* **Aim of the task**: Go through the data and count each line that has the string "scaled". Give that count alone.

= Beginning of Section =

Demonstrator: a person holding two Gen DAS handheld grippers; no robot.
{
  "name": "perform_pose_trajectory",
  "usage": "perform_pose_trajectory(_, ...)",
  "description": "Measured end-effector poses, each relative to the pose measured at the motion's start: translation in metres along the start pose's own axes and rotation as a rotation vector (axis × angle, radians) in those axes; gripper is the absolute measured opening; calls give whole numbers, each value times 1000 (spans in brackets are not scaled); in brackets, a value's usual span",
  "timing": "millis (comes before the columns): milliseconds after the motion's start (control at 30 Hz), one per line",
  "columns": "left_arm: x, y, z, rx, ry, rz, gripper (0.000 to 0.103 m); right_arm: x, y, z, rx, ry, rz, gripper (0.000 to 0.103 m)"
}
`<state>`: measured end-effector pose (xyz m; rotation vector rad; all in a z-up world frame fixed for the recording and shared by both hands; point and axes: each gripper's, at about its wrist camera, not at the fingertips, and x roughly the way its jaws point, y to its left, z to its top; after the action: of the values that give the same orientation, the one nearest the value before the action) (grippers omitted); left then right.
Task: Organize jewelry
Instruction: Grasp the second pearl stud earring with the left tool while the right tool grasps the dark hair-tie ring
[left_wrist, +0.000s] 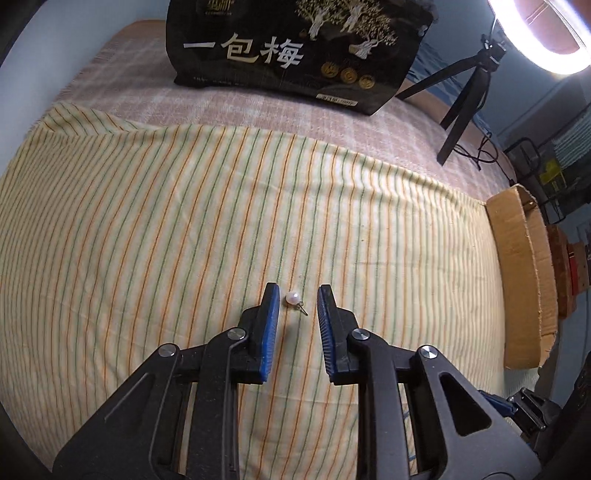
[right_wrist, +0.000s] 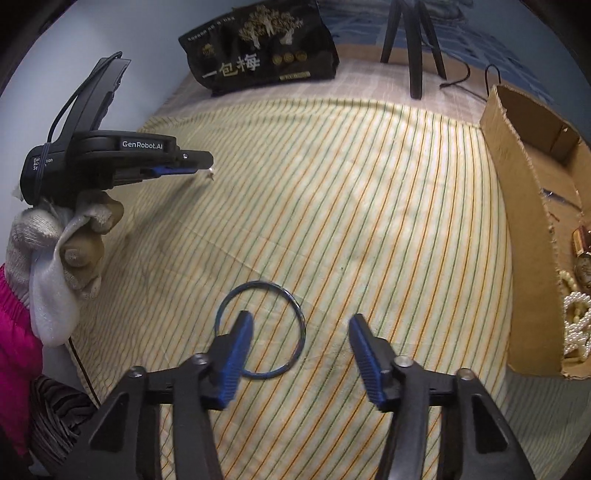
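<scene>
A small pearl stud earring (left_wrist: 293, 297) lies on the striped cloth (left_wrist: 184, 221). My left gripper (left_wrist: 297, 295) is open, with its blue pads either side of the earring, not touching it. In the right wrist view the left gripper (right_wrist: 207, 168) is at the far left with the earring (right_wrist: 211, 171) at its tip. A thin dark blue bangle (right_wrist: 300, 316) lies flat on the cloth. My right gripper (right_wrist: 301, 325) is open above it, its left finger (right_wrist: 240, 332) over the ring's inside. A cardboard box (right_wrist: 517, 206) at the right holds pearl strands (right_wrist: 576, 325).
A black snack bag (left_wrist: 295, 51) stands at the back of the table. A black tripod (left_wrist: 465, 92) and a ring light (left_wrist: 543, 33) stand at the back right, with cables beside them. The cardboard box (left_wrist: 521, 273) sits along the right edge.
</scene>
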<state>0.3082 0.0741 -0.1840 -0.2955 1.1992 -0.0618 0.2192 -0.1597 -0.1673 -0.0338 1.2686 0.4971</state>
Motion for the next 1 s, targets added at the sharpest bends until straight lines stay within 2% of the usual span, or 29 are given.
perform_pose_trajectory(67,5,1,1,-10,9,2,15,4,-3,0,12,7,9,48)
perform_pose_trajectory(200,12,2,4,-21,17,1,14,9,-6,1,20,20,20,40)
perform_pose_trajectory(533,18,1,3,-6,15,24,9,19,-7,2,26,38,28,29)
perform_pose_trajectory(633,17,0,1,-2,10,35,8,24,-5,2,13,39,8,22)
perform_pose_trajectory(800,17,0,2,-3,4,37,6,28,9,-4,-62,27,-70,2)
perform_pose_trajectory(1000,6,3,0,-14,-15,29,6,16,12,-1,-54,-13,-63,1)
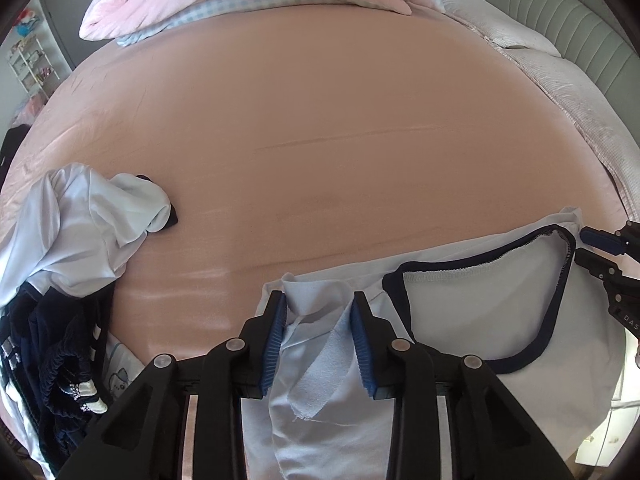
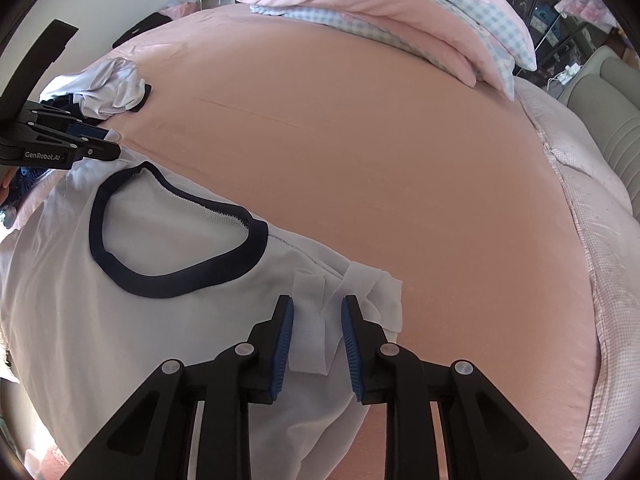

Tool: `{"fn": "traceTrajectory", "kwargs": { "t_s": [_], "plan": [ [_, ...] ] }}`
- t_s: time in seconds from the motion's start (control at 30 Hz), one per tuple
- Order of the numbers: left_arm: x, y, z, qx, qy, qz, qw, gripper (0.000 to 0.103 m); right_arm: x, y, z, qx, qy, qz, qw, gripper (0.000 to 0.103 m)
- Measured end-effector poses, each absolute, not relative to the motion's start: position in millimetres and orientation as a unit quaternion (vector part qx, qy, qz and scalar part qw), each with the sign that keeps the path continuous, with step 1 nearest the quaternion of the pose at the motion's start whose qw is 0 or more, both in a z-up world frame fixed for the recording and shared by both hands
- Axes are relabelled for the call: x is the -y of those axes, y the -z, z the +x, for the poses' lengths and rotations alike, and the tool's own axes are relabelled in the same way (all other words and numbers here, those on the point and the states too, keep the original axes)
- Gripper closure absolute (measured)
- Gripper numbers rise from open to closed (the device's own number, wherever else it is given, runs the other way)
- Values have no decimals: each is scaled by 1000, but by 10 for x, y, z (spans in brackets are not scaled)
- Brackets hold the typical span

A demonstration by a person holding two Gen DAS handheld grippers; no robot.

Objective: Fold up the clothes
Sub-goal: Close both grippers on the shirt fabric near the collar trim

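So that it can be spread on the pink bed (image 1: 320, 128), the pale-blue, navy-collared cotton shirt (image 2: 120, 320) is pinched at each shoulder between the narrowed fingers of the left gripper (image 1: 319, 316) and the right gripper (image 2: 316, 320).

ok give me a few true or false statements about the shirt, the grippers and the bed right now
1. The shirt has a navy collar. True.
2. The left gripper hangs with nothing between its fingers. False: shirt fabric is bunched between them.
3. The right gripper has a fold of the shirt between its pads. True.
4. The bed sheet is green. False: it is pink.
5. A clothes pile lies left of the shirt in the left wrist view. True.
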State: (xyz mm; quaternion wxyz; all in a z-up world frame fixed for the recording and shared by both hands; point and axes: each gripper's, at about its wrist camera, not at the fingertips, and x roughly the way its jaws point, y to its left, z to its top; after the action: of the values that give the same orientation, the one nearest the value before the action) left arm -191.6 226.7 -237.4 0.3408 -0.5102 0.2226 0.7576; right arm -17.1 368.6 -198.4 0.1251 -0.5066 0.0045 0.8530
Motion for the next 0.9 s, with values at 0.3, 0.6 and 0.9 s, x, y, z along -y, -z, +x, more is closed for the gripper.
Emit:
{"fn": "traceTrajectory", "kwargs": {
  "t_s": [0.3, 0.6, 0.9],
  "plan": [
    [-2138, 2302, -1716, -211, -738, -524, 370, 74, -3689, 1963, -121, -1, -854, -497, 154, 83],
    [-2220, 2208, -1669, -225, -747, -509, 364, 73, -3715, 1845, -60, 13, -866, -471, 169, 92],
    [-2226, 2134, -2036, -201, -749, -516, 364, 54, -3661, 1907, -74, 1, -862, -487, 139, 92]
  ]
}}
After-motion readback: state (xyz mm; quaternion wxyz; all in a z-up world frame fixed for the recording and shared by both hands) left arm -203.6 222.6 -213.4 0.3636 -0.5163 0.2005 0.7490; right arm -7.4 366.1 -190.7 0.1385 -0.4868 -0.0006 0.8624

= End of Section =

* **Response to this exercise**: 2